Exercise:
Copy out the data below. Keep every word as it is.

Records from a collection:
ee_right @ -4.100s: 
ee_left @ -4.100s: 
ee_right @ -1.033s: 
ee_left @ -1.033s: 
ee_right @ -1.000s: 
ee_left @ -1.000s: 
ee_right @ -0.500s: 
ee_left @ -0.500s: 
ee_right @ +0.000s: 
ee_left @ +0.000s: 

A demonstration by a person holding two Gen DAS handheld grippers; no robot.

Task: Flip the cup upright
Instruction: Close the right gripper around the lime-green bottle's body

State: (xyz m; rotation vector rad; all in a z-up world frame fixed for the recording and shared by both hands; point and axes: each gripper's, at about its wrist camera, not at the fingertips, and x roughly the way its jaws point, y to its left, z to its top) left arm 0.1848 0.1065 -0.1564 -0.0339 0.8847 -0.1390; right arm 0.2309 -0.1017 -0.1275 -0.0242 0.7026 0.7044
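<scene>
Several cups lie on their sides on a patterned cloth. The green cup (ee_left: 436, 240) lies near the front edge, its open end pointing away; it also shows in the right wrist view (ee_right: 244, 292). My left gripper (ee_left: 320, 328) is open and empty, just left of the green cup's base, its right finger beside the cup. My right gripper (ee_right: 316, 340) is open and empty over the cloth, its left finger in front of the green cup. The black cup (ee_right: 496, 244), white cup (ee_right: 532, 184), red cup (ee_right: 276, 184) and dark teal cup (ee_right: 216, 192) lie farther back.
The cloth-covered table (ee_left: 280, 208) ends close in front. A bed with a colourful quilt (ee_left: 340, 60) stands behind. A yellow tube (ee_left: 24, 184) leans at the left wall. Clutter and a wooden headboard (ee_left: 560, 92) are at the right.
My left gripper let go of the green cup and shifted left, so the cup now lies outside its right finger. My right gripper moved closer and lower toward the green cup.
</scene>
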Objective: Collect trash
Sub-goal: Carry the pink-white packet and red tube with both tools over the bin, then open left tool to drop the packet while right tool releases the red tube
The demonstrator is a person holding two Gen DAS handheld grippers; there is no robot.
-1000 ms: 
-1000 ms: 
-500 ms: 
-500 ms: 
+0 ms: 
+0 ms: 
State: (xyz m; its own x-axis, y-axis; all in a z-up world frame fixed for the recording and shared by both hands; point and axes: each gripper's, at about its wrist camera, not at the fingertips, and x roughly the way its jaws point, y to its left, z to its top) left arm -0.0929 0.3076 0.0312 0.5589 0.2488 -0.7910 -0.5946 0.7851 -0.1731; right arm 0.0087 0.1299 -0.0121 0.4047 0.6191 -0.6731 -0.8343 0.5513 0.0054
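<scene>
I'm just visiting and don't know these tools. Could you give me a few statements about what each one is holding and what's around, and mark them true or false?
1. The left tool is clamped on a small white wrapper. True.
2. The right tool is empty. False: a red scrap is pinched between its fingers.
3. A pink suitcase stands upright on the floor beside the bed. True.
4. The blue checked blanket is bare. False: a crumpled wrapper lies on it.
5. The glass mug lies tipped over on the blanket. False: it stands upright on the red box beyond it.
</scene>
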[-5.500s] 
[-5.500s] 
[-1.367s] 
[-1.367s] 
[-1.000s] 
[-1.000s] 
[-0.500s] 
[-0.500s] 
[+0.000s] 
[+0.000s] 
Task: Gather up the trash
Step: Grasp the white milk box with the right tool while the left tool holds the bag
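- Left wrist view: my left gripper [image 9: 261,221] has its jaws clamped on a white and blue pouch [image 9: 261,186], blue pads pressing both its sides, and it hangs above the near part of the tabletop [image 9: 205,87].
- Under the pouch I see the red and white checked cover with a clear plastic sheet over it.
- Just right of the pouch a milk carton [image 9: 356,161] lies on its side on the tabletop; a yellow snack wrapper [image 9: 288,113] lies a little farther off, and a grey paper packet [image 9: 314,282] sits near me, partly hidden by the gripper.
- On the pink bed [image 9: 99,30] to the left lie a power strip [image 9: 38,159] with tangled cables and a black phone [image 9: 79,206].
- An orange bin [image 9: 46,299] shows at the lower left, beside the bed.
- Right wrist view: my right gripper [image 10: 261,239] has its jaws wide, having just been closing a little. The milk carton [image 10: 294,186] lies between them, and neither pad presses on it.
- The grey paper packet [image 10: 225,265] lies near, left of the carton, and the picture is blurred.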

Written answer:
ee_right @ -4.100s: 
ee_left @ -4.100s: 
ee_right @ -1.033s: 
ee_left @ -1.033s: 
ee_right @ -1.000s: 
ee_left @ -1.000s: 
ee_right @ -0.500s: 
ee_left @ -0.500s: 
ee_right @ +0.000s: 
ee_left @ +0.000s: 

A demonstration by a person holding two Gen DAS handheld grippers; no robot.

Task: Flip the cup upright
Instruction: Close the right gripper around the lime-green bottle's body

State: (xyz m; rotation vector rad; all in a z-up world frame fixed for the recording and shared by both hands; point and axes: each gripper's, at about its wrist camera, not at the fingertips, and x roughly the way its jaws point, y to its left, z to its top) left arm 0.1848 0.1065 -0.1564 -0.0339 0.8847 -0.1390; right arm 0.2309 -0.1017 -0.1275 -0.0242 0.7026 0.7044
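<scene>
Several cups lie on their sides on a patterned cloth. The green cup (ee_left: 436, 240) lies near the front edge, its open end pointing away; it also shows in the right wrist view (ee_right: 244, 292). My left gripper (ee_left: 320, 328) is open and empty, just left of the green cup's base, its right finger beside the cup. My right gripper (ee_right: 316, 340) is open and empty over the cloth, its left finger in front of the green cup. The black cup (ee_right: 496, 244), white cup (ee_right: 532, 184), red cup (ee_right: 276, 184) and dark teal cup (ee_right: 216, 192) lie farther back.
The cloth-covered table (ee_left: 280, 208) ends close in front. A bed with a colourful quilt (ee_left: 340, 60) stands behind. A yellow tube (ee_left: 24, 184) leans at the left wall. Clutter and a wooden headboard (ee_left: 560, 92) are at the right.
My left gripper let go of the green cup and shifted left, so the cup now lies outside its right finger. My right gripper moved closer and lower toward the green cup.
</scene>
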Objective: Collect trash
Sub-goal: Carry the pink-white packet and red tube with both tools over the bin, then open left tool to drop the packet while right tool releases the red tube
The demonstrator is a person holding two Gen DAS handheld grippers; there is no robot.
-1000 ms: 
-1000 ms: 
-500 ms: 
-500 ms: 
+0 ms: 
+0 ms: 
State: (xyz m; its own x-axis, y-axis; all in a z-up world frame fixed for the recording and shared by both hands; point and axes: each gripper's, at about its wrist camera, not at the fingertips, and x roughly the way its jaws point, y to its left, z to its top) left arm -0.0929 0.3076 0.0312 0.5589 0.2488 -0.7910 -0.5946 0.7851 -0.1731; right arm 0.0087 0.1299 -0.0121 0.4047 0.6191 -0.6731 -0.8343 0.5513 0.0054
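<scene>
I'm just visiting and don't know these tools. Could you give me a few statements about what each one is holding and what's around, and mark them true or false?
1. The left tool is clamped on a small white wrapper. True.
2. The right tool is empty. False: a red scrap is pinched between its fingers.
3. A pink suitcase stands upright on the floor beside the bed. True.
4. The blue checked blanket is bare. False: a crumpled wrapper lies on it.
5. The glass mug lies tipped over on the blanket. False: it stands upright on the red box beyond it.
</scene>
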[-5.500s] 
[-5.500s] 
[-1.367s] 
[-1.367s] 
[-1.000s] 
[-1.000s] 
[-0.500s] 
[-0.500s] 
[+0.000s] 
[+0.000s] 
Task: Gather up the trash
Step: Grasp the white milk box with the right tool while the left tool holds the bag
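- Left wrist view: my left gripper [image 9: 261,221] has its jaws clamped on a white and blue pouch [image 9: 261,186], blue pads pressing both its sides, and it hangs above the near part of the tabletop [image 9: 205,87].
- Under the pouch I see the red and white checked cover with a clear plastic sheet over it.
- Just right of the pouch a milk carton [image 9: 356,161] lies on its side on the tabletop; a yellow snack wrapper [image 9: 288,113] lies a little farther off, and a grey paper packet [image 9: 314,282] sits near me, partly hidden by the gripper.
- On the pink bed [image 9: 99,30] to the left lie a power strip [image 9: 38,159] with tangled cables and a black phone [image 9: 79,206].
- An orange bin [image 9: 46,299] shows at the lower left, beside the bed.
- Right wrist view: my right gripper [image 10: 261,239] has its jaws wide, having just been closing a little. The milk carton [image 10: 294,186] lies between them, and neither pad presses on it.
- The grey paper packet [image 10: 225,265] lies near, left of the carton, and the picture is blurred.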

Nothing else remains in this exercise.